PROBLEM TO SOLVE: Each and every line below goes into your answer unchanged, but leave out the images.

◇ ◇ ◇ ◇ ◇

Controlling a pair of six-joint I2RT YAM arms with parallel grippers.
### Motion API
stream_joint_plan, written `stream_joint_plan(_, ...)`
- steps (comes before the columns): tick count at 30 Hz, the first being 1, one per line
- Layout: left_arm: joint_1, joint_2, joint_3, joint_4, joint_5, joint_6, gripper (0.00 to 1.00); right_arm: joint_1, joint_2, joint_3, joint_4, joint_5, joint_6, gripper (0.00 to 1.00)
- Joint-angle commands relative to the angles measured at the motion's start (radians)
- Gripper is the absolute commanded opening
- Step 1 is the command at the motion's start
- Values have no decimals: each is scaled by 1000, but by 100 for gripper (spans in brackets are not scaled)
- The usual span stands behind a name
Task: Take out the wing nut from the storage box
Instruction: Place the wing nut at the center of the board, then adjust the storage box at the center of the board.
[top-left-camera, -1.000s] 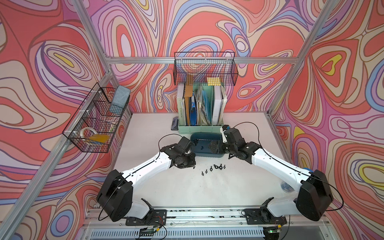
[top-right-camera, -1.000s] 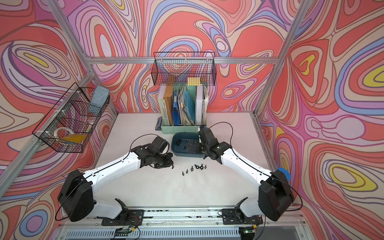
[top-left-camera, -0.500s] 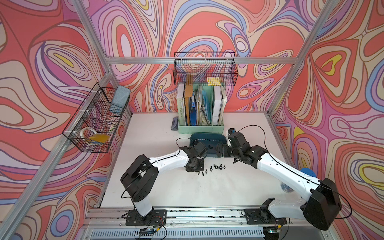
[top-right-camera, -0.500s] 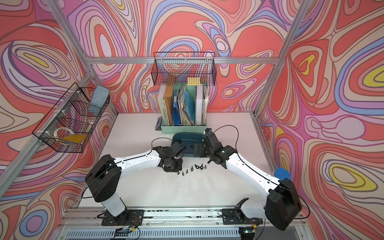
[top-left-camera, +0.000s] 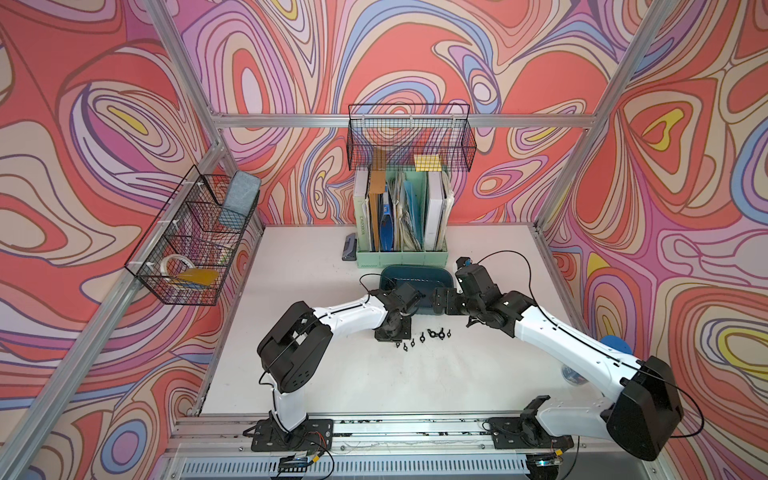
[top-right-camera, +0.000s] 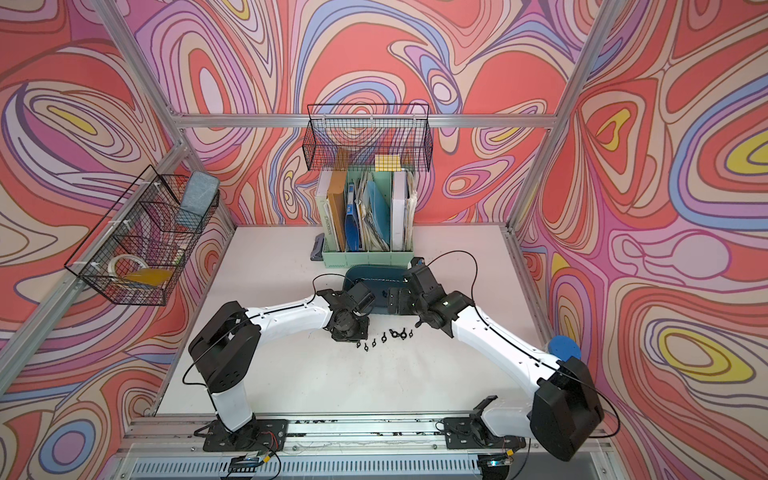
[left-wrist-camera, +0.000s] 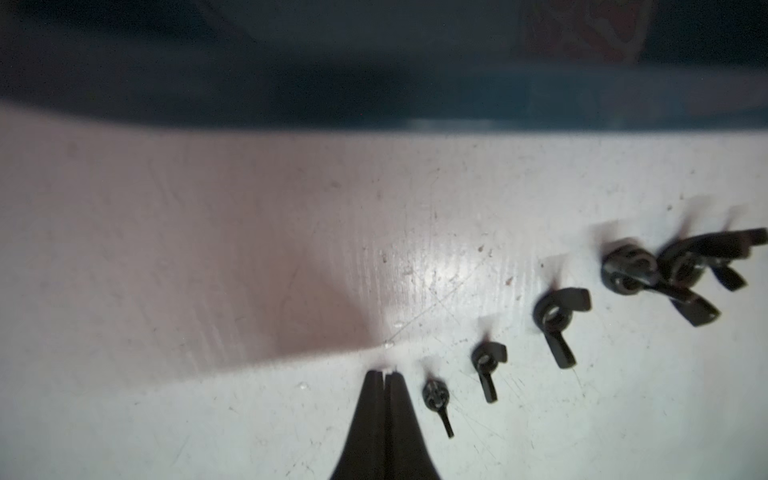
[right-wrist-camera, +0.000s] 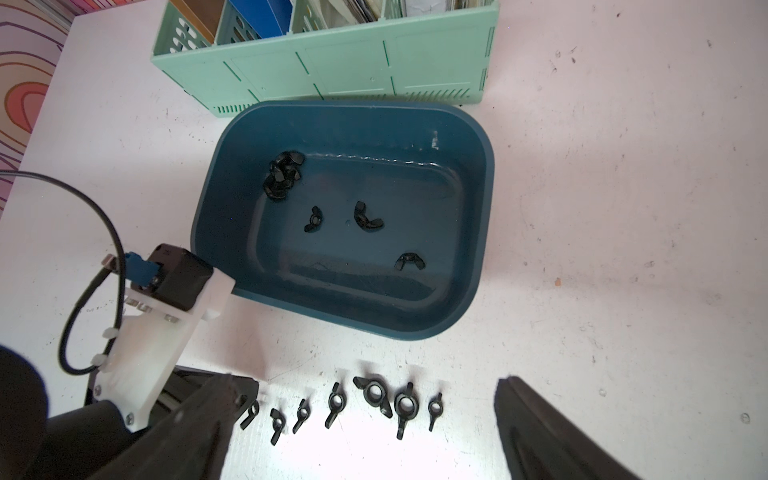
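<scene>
The left tool (left-wrist-camera: 384, 374), fingers pressed together with nothing visible between them, points down at the worktop (left-wrist-camera: 166, 249) at the left end of a row of wing nuts (right-wrist-camera: 374, 392). Just beyond the row, on its far side, sits the storage box (right-wrist-camera: 353, 270), with several wing nuts (right-wrist-camera: 283, 174) lying inside. The right tool (right-wrist-camera: 369, 380) hovers spread wide by the box's near right corner.
</scene>
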Motion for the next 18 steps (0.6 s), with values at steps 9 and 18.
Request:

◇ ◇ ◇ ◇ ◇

EXPECTED OUTPUT:
Controlling a pair of six-joint I2RT YAM arms with parallel grippers.
### Motion API
stream_joint_plan, written `stream_joint_plan(_, ...)`
- steps (comes before the columns): tick count at 30 Hz, the first being 1, one per line
- Layout: left_arm: joint_1, joint_2, joint_3, joint_4, joint_5, joint_6, gripper (0.00 to 1.00); right_arm: joint_1, joint_2, joint_3, joint_4, joint_5, joint_6, gripper (0.00 to 1.00)
- Joint-angle commands relative to the angles measured at the motion's start (radians)
- Gripper is the absolute commanded opening
- Step 1 is the command at the motion's start
- Values have no decimals: each is scaled by 1000, but by 100 for gripper (spans in brackets are not scaled)
- The usual span stands behind a name
Task: Take out the wing nut from the storage box
Instruction: Place the wing nut at the center of the board, then adjust the storage box at the center of the board.
[top-left-camera, -1.000s] 
[top-right-camera, -1.000s] 
[top-left-camera, -0.500s] 
[top-right-camera, -0.500s] 
[top-left-camera, +0.000s] 
[top-right-camera, +0.000s] 
[left-wrist-camera, +0.000s] 
[right-wrist-camera, +0.000s] 
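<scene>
The left tool (left-wrist-camera: 384, 374), fingers pressed together with nothing visible between them, points down at the worktop (left-wrist-camera: 166, 249) at the left end of a row of wing nuts (right-wrist-camera: 374, 392). Just beyond the row, on its far side, sits the storage box (right-wrist-camera: 353, 270), with several wing nuts (right-wrist-camera: 283, 174) lying inside. The right tool (right-wrist-camera: 369, 380) hovers spread wide by the box's near right corner.
</scene>
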Motion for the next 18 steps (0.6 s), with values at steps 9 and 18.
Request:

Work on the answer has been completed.